I was seeing a girl named “Janine”. “Janine” has BI tendencies, and had a friend named “Christine”. “Christine” has a girlfriend named “Patricia”.

“Janine” called me one night to let me know that she bought a bunch of new outfits from Victoria's Secret, and had told “Christine” about them. Of course, “Christine” wanted to see them, as she and “Janine” had messed around before. She wanted “Janine” to come over and put on a show for her and “Patricia”. “Janine” wasn't entirely comfortable with it, as she was with me, and didn't know if that was kosher. (Although, she was married at the time, getting a divorce, and I refused to acknowledge that we were together, just that we were sleeping together.)

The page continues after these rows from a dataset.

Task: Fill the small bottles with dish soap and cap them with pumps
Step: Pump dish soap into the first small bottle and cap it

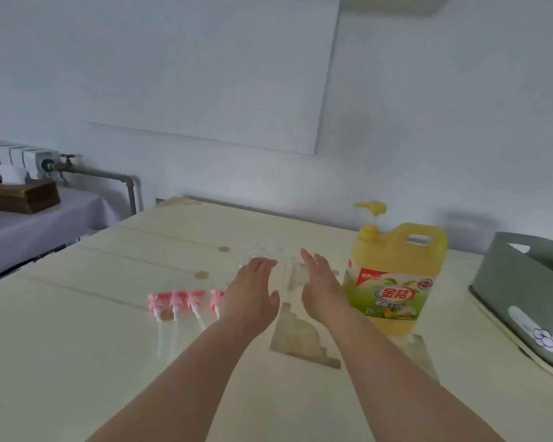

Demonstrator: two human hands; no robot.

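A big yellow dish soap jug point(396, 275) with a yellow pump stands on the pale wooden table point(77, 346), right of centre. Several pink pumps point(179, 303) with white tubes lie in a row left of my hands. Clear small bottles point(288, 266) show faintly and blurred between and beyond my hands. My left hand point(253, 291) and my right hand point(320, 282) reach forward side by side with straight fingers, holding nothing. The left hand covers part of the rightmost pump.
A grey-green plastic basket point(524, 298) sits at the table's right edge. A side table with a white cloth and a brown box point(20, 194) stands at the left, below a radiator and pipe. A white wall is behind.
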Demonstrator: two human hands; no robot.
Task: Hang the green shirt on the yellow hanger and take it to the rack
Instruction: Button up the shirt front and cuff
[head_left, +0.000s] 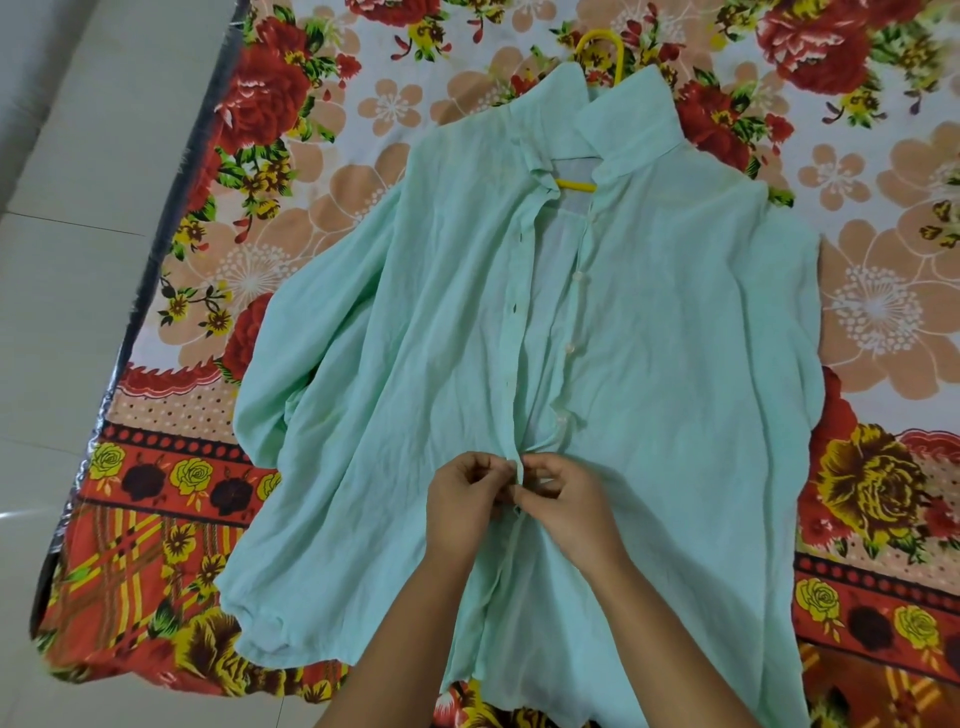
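Leftmost, pale tiled floor (78, 260) runs down the frame edge, beside a bed covered by a floral sheet (171, 467) in red, orange and yellow. Green shirt (415, 312) lies spread front-up on the sheet, left sleeve bunched near the bed's edge, collar toward the far side. Left hand (462, 499) sits at the lower placket, fingers curled and pinched on the buttonhole strip. Shirt front is open above the hands; buttons show along the right-hand strip. Yellow hanger (605, 49) is inside the shirt: hook sticks out past the collar, and a short stretch of the bar shows in the neck opening. Right hand (566, 499) meets the left at the same spot, fingertips closed on the button-side edge of the shirt. Both forearms enter from the bottom of the frame, over the shirt hem.
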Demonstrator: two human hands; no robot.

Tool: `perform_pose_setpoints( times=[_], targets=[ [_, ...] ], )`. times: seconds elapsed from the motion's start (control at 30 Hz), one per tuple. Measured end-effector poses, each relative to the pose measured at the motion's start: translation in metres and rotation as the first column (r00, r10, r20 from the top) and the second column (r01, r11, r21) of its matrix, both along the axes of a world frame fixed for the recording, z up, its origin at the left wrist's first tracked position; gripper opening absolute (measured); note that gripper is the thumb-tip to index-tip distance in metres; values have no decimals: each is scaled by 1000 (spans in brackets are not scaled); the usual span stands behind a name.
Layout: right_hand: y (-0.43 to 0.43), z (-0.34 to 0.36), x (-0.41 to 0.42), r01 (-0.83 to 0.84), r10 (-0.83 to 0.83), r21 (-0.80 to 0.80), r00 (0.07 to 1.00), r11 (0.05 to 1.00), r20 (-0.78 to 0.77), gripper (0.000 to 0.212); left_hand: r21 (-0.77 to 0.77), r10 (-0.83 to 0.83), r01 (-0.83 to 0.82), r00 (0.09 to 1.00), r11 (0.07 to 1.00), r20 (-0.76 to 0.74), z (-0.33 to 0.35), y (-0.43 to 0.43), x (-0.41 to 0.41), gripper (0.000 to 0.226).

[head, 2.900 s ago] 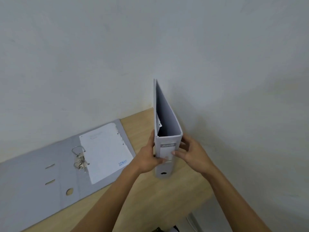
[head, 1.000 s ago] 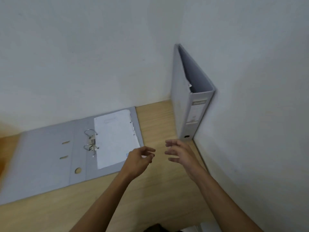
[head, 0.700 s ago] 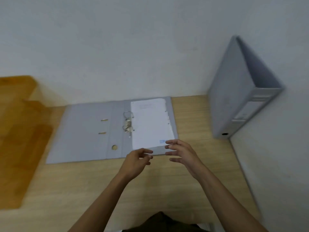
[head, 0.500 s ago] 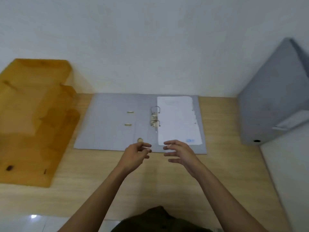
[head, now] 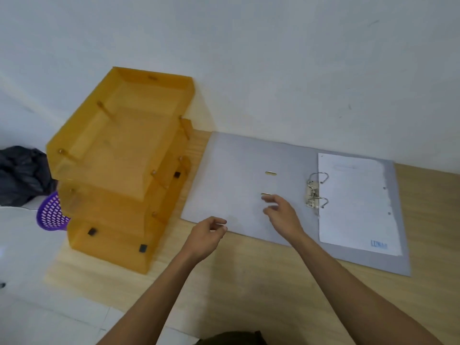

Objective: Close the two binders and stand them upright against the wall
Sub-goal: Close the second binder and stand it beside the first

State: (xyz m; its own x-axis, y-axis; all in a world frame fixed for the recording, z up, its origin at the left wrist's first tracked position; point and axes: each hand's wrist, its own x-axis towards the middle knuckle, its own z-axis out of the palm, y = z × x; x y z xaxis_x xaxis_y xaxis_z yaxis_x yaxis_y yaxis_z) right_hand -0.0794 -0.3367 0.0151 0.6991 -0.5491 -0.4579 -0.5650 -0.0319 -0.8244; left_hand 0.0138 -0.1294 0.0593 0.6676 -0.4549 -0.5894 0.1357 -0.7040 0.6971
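Note:
A grey lever-arch binder (head: 231,185) lies open and flat on the wooden desk, its far edge by the wall. White sheets (head: 356,202) rest on its right half beside the metal rings (head: 316,192). My right hand (head: 281,215) hovers over the left cover near the spine, fingers spread, holding nothing. My left hand (head: 206,235) is at the front edge of that cover, fingers loosely curled and empty. The second binder is out of view.
An orange stacked letter tray (head: 122,175) stands on the desk (head: 249,277) left of the binder, close to its left edge. Beyond the desk's left edge are a purple basket (head: 51,215) and a dark bag (head: 22,173) on the floor. White wall behind.
I let go of the closed binder standing in the corner. My view swung left, putting that binder out of frame. Both hands moved over to the open binder's left cover.

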Motion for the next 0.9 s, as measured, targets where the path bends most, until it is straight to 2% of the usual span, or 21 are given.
perform_pose_setpoints(
  times=[0.13,0.2,0.3,0.37,0.5,0.63,0.9],
  targets=[
    [-23,-19,46,-205,192,-221,978,954,-77,54,7,46,-46,999,999,-12,-13,4,29,30],
    [-40,-31,60,-362,303,-316,927,877,-222,64,-4,41,-41,999,999,0,-20,2,39,31],
    [-51,-45,66,-568,383,-278,771,774,-509,81,39,12,-15,998,999,59,-31,-1,48,41],
    [-46,-53,63,-619,382,-255,704,742,-598,89,83,-5,-2,996,997,90,-37,-2,51,47],
    [-39,-53,57,-592,356,-238,708,770,-610,99,134,-15,-5,989,991,148,-48,-2,58,60],
    [-27,-53,38,-612,370,-239,696,754,-615,102,192,8,-51,975,980,220,-60,1,58,69],
    [20,-42,-33,-644,421,-210,677,736,-604,102,159,137,-190,946,969,293,-71,19,34,74]
  ],
)
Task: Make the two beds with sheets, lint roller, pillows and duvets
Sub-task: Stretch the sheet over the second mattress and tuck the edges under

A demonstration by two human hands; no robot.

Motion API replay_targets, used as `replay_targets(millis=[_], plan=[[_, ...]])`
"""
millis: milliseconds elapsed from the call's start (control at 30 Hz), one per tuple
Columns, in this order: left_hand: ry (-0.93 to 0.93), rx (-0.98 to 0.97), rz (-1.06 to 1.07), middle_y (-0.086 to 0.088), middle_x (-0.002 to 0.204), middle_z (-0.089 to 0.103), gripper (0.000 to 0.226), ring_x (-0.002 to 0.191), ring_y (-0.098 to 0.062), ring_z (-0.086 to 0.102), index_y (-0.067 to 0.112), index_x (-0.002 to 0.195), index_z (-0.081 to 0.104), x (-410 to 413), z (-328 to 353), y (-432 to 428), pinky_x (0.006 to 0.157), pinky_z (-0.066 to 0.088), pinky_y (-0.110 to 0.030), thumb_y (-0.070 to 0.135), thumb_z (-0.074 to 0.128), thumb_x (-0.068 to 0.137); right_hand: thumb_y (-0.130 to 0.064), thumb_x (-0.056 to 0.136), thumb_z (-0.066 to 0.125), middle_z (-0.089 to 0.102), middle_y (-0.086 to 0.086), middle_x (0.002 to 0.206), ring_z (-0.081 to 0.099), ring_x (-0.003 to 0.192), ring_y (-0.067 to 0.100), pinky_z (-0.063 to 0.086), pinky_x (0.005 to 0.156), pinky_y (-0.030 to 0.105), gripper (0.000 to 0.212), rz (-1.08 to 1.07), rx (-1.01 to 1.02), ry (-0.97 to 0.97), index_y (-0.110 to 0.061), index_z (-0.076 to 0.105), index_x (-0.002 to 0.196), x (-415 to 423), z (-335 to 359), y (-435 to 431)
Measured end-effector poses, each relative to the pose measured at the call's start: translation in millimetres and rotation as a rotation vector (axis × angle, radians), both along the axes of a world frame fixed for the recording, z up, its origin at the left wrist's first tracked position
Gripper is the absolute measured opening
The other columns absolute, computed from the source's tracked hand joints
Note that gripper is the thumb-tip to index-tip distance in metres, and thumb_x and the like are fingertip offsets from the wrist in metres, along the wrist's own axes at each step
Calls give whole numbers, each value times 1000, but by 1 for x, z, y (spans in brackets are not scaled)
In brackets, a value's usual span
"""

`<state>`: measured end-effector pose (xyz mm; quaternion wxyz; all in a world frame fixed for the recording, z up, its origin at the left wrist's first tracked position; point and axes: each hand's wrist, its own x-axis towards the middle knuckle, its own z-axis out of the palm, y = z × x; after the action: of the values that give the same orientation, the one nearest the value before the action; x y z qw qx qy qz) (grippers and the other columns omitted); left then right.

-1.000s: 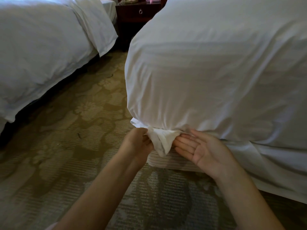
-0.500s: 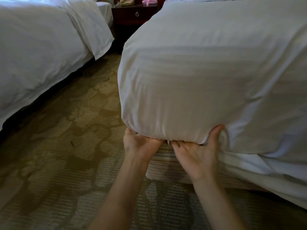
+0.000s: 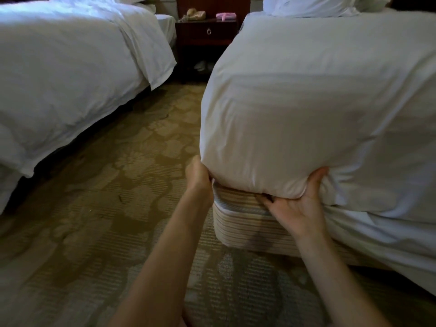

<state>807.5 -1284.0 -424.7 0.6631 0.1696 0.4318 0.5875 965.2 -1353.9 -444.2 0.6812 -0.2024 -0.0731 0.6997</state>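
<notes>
Sheet (image 3: 283, 128) status: white, drawn smooth over near corner of right-side bed (image 3: 342, 55), filling frame from centre out to 3 o'clock. Bottom edge wrapped under the corner, right at both hands.

Left hand (image 3: 200, 178): at 9 o'clock of that corner, back of hand facing camera, knuckles against sheet. Fingers gone round into gap between sheeted corner and box spring (image 3: 245, 225), hidden. Cannot tell whether pinching cloth or just pushed in.

Right hand (image 3: 298, 206): at 6 o'clock of corner, palm up. Thumb pressed up on sheet face, fingers shoved under the edge, clamping sheet-wrapped bottom edge between thumb and fingers.

Box spring: striped, exposed directly below the corner, back of right hand against it. Loose white cloth (image 3: 377, 237) hanging over it toward 4 o'clock.

Elsewhere:
- second bed (image 3: 70, 67) under white duvet at 10 o'clock
- patterned carpet (image 3: 94, 208) between beds
- dark nightstand (image 3: 207, 34) at 12 o'clock, phone (image 3: 195, 14) and pink item (image 3: 226, 16) on top
- pillows (image 3: 306, 5) at 1 o'clock, at head of right-side bed
</notes>
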Motion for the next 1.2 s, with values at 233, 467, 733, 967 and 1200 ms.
replay_targets(millis=[233,467,733,967,1200], plan=[[-89,37,-199,-11,121,63,40,116,-26,58,14,105,64,-7,2,12,105,41,-42,26,27,97,-66,56,66,64,7,123,52,121,31,37,97,54,82,-67,-113,38,-24,56,126,-4,6,-5],[-228,-11,-325,-11,98,67,44,92,-29,60,16,101,66,-4,-9,31,90,45,-40,37,28,96,-63,61,65,60,11,128,51,123,36,33,105,59,84,-18,72,134,-23,52,133,-2,-6,3],[-556,145,-93,-13,103,66,45,101,-31,58,11,102,65,13,-34,41,103,38,-45,35,27,99,-60,55,72,53,8,137,49,127,33,35,105,57,94,-117,317,127,-27,46,139,-15,-19,27],[-482,29,16,-6,91,65,45,96,-24,60,14,90,66,24,-9,17,98,46,-38,33,26,99,-63,44,79,58,11,131,50,124,36,35,105,57,102,-95,156,66,-25,51,134,-14,-9,16],[-263,-174,118,-5,103,67,36,103,-25,61,19,98,68,35,10,-25,95,50,-38,31,34,95,-78,70,50,56,8,133,49,126,26,33,106,49,85,13,-283,-171,-21,50,133,2,13,-18]])
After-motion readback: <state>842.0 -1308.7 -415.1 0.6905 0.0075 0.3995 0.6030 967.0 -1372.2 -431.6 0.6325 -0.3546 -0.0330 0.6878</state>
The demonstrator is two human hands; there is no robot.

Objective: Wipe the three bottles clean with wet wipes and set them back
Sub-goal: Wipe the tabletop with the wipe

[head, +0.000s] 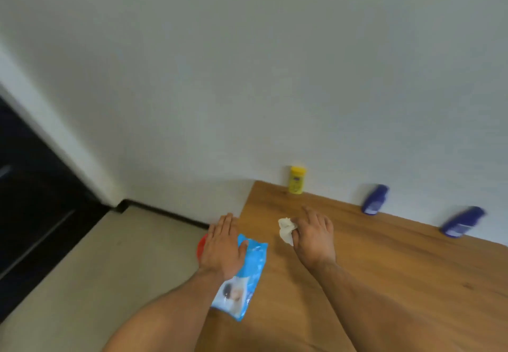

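Note:
Three bottles stand along the wall at the back of the wooden table (384,269): a yellow bottle (296,180) at the left, a blue bottle (374,199) in the middle and a second blue bottle (461,222) at the right. My left hand (223,244) lies flat with straight fingers on the blue wet wipes pack (244,277) at the table's left edge. My right hand (313,235) pinches a crumpled white wipe (286,229) just above the table, in front of the yellow bottle.
A red object (201,246) peeks out from under my left hand at the table's edge. Left of the table lies beige floor (96,283), with a dark doorway (33,200) at the far left. A plain white wall rises behind the bottles.

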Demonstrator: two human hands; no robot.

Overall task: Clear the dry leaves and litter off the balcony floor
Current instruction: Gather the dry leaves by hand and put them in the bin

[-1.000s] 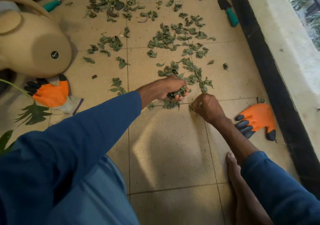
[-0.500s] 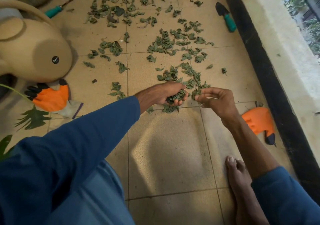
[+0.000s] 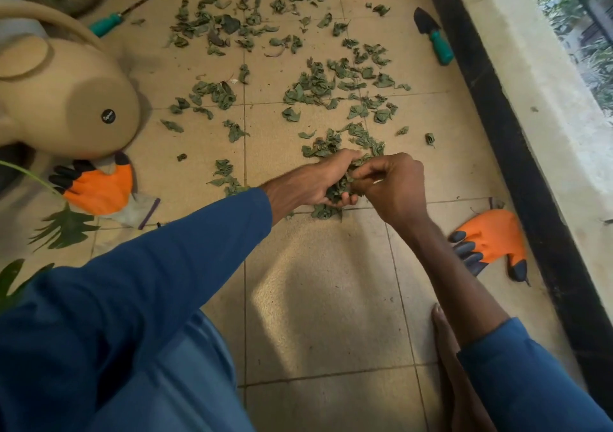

So, as “Janine” put it, “Christine” puts the phone down, talks to “Patricia” for a minute, then comes back on and says, "You can bring Ray...". So, naturally, she calls me to ask what I think. My first reaction was that all it was going to be was a little fashion show, and if anything happened, I wasn't really going to be involved, as “Christine” and “Patricia” are mostly gay. So, I asked for clarification. “Janine”'s words to me were as such: "“Christine” and “Patricia” are inviting us to come over this weekend, have me put on my new outfits, drink a bit and get naked with them." I agreed.

So, as it stands, I was invited to a 4-some with three women. I rock.

“Patricia” wanted to meet me first, to make sure that I might be someone she wanted to invite into her bed. Understandable. We went to drinks that Saturday, and had a good time. “Patricia” seemed very reserved and quiet, so I wasn't sure if she would be into me. Of course, 7 drinks later, we're all laughing and having a good time, so I'm in.

We set up for about 2 weeks later, on a Saturday night, since they both work a lot. “Janine” decides to bring her PS3, and a few karaoke games, since we're all karaoke junkies. We show up at their house, set up the game console, and start drinking and singing. We all seem to be having a good time, “Janine”'s changing outfits ever so often, and each one is better than the last. The mood, however, doesn't seem to be leaning toward nookie. “Patricia” isn't talking that much, and again, doesn't seem that into me. “Christine” ends up jumping on “Janine” and making out with her for a minute or two here and there.

It was getting pretty late, and I was just about to give up hope. “Janine” and “Christine” were having fun, but it seemed like “Patricia” and I were only spectators. So, I decided to go have a cigarette, and figure out if we were going to go home, or if we were just going to crash from drinking too much. On my way out to the back porch, I passed by “Patricia” coming out of the bathroom. I stopped, looked at her, moved over and planted a kiss on her. When she returned the kiss, and wrapped her arms around my neck, I knew it was on.

Now, I have no game, mind you. I never know what the hell I'm doing. I just sort of make shit up as I go along, and see how well it works out. Many times, it works out for the best.

After the kiss, I went to smoke. I was only out there for about 5 minutes. When I came back in, nobody was in the living room, the stereo speakers had been moved toward the bedroom, some techno was playing and I couldn't find the girls. Figuring they were off talking or something, I made another drink and sat down to see what other games we had brought.

Just then, “Christine” comes into the living room and says, "We're back here, are you coming?" I get up, and go to the bedroom. No sooner do I enter, than “Christine” puts some porno on the TV that we don't even watch. Just for background noise, I guess. “Patricia” lies down on the bed, and “Christine” climbs on top of her and starts caressing her. I don't know where “Janine” is, and frankly, I don't care. I've HAD her. This was someone new. I lie down beside them, and start kissing “Patricia”. “Janine” comes in and says, "Started without me, eh?" She gets on the bed behind “Christine”, and starts kissing her neck.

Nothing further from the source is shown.